» **Problem to work on**
Find every line below that contains the word "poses" and copy it out.

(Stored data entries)
*****

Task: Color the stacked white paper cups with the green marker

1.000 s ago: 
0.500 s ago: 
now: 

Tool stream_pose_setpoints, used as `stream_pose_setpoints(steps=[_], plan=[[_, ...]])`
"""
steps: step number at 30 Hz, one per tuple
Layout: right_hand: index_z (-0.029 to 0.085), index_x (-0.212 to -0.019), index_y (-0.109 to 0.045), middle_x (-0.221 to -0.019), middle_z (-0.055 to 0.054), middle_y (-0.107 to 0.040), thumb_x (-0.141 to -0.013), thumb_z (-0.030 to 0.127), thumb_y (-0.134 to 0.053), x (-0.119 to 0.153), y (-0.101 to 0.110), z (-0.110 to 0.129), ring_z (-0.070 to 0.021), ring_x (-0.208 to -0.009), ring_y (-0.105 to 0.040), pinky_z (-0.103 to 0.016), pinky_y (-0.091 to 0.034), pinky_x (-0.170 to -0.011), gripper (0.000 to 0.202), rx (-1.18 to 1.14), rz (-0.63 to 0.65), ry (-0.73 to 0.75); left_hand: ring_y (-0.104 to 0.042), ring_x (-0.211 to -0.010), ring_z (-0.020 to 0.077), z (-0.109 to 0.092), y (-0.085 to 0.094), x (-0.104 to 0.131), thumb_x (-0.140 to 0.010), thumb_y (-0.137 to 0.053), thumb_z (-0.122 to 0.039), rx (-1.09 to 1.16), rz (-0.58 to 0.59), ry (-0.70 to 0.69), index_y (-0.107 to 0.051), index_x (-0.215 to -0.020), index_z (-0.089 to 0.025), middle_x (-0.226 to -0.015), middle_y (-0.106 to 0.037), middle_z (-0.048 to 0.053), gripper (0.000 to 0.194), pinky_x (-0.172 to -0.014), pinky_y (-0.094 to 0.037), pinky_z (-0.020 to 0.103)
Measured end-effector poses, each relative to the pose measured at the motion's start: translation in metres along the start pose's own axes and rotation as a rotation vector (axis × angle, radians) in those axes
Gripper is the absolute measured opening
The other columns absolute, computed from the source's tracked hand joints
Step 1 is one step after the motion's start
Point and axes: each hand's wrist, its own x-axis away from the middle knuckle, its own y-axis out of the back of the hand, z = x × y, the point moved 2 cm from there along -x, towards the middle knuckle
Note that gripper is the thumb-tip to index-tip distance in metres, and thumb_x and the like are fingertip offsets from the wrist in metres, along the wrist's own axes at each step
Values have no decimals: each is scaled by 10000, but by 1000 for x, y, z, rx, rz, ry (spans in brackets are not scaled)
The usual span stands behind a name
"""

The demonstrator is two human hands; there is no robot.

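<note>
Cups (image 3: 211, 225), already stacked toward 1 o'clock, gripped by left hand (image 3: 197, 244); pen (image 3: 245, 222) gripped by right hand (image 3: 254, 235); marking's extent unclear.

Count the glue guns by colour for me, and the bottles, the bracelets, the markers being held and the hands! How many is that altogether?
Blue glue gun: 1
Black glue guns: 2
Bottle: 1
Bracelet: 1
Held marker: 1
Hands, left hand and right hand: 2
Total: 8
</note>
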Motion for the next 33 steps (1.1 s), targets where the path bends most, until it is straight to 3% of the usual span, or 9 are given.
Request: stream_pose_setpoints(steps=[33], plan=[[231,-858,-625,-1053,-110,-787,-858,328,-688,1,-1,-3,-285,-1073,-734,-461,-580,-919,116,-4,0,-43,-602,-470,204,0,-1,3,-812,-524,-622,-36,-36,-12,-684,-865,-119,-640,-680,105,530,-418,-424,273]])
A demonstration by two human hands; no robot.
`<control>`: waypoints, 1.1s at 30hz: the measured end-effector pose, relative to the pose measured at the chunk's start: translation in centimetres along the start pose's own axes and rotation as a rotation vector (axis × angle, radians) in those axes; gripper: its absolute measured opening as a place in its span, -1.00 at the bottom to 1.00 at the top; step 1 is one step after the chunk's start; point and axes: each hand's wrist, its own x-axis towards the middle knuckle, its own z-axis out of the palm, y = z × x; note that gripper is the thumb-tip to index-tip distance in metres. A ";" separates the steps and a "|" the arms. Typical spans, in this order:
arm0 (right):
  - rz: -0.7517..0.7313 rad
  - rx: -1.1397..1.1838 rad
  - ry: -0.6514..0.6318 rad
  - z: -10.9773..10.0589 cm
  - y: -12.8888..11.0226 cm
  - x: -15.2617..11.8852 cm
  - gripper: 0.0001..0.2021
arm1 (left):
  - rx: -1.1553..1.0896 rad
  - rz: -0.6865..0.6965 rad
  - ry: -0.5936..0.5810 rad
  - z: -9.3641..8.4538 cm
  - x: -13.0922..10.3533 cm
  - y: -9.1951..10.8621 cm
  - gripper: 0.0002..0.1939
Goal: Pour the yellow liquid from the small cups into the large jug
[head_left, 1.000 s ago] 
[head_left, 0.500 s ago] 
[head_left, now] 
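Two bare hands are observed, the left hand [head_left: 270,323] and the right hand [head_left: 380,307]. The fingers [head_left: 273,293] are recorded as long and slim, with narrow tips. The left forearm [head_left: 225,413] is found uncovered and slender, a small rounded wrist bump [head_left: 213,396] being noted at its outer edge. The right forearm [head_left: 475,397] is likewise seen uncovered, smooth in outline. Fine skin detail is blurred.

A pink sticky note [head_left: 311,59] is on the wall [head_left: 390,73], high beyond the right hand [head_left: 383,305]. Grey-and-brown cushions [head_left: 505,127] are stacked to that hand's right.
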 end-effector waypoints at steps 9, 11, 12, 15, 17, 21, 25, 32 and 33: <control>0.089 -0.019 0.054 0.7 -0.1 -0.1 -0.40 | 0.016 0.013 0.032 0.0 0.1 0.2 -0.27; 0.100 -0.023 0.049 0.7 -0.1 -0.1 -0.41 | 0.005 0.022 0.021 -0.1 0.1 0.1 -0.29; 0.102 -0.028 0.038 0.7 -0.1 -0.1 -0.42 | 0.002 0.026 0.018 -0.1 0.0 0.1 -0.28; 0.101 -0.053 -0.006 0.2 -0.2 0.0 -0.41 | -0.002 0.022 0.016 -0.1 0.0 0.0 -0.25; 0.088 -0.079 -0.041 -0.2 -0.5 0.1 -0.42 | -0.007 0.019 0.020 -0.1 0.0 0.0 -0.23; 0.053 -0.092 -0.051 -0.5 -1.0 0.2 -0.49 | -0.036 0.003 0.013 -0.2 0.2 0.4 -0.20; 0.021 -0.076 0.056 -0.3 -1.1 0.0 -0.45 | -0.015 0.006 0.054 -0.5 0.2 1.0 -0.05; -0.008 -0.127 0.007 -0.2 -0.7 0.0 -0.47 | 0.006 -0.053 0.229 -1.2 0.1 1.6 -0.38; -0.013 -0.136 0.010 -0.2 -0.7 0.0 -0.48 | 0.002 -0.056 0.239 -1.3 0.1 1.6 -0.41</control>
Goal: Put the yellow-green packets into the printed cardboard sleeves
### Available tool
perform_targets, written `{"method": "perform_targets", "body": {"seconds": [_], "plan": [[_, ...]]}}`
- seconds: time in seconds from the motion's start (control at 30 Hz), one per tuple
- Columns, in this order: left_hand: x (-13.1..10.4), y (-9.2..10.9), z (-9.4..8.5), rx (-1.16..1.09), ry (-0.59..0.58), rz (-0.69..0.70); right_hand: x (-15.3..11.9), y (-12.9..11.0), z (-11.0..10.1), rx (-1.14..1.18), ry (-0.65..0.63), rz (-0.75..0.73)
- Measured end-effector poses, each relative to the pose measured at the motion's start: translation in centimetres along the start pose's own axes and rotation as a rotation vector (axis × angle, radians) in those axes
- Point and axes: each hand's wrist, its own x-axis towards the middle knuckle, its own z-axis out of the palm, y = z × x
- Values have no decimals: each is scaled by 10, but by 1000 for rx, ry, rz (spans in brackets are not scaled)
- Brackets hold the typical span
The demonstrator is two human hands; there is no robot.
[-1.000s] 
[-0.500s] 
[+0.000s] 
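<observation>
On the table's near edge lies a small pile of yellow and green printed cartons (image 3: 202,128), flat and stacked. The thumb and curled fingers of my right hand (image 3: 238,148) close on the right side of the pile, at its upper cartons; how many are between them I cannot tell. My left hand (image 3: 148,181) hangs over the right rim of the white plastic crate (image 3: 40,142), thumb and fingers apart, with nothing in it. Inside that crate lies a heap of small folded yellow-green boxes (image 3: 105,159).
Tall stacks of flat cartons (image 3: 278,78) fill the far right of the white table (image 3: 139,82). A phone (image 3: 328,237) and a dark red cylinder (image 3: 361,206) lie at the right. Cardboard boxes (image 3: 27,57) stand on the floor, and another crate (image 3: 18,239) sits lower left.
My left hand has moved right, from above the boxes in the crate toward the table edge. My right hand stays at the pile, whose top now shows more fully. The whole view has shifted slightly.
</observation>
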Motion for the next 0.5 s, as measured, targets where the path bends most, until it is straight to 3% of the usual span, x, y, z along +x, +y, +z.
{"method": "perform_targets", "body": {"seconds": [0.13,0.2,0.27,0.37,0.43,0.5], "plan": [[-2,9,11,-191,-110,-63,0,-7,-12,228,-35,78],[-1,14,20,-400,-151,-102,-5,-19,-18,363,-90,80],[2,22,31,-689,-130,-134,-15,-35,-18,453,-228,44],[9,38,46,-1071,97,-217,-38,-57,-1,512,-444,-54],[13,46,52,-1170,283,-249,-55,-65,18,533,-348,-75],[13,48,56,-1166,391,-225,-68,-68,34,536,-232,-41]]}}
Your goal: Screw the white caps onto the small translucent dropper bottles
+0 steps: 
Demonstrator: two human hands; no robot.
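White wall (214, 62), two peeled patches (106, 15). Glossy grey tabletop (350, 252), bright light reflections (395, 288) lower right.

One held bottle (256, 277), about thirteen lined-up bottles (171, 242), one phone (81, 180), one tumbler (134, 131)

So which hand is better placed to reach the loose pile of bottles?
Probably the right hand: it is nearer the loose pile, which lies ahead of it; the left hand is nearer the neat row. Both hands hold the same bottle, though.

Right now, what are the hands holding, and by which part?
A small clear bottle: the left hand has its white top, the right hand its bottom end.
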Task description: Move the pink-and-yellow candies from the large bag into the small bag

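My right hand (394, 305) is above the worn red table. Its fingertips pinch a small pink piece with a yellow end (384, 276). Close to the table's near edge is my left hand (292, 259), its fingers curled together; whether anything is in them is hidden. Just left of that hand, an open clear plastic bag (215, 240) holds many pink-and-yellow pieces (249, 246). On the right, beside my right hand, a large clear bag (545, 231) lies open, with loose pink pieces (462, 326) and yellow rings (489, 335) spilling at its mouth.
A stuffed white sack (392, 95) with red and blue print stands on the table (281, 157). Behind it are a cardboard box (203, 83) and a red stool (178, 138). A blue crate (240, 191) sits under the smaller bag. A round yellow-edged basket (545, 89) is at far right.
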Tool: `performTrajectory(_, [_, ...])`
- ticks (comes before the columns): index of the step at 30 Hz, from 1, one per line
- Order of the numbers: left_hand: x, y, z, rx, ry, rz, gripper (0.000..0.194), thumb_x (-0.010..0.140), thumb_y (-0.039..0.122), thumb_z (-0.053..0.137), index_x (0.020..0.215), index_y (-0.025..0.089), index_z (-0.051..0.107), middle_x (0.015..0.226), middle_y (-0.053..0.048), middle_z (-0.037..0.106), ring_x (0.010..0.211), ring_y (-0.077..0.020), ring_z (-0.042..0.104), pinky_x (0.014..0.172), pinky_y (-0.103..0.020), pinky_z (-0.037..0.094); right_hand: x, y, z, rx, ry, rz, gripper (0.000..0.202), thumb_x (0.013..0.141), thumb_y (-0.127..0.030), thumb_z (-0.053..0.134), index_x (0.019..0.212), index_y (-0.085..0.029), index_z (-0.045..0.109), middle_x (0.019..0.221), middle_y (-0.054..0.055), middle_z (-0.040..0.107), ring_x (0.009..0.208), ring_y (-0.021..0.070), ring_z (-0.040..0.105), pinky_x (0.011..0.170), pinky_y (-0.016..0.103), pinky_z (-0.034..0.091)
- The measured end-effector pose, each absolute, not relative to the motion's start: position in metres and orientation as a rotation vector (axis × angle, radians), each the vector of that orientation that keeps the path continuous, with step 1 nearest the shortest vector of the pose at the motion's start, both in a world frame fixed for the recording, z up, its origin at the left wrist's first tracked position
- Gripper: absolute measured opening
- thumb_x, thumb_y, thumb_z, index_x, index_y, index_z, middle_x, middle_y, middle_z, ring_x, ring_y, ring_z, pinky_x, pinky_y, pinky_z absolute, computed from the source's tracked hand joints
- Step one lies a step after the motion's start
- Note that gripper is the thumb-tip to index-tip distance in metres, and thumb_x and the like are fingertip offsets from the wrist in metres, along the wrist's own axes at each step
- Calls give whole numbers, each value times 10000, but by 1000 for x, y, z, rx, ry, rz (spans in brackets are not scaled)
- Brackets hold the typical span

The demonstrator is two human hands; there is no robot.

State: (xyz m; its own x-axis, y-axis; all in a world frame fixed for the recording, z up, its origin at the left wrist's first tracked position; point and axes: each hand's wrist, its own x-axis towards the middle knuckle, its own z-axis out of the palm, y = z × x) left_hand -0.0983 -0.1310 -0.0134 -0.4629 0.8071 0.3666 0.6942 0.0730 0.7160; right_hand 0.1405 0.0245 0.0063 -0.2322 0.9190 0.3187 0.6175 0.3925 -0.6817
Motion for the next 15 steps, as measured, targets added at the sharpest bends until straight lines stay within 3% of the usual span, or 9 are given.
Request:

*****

» **Exercise solution**
Measured end-effector poses, each relative to the pose measured at the motion's start: translation in metres along the start pose's own axes and rotation as a rotation vector (axis × angle, radians) in those axes
- Measured end-effector poses, each relative to the pose measured at the motion's start: translation in centimetres along the start pose's own axes and rotation as a rotation vector (axis × angle, radians) in those axes

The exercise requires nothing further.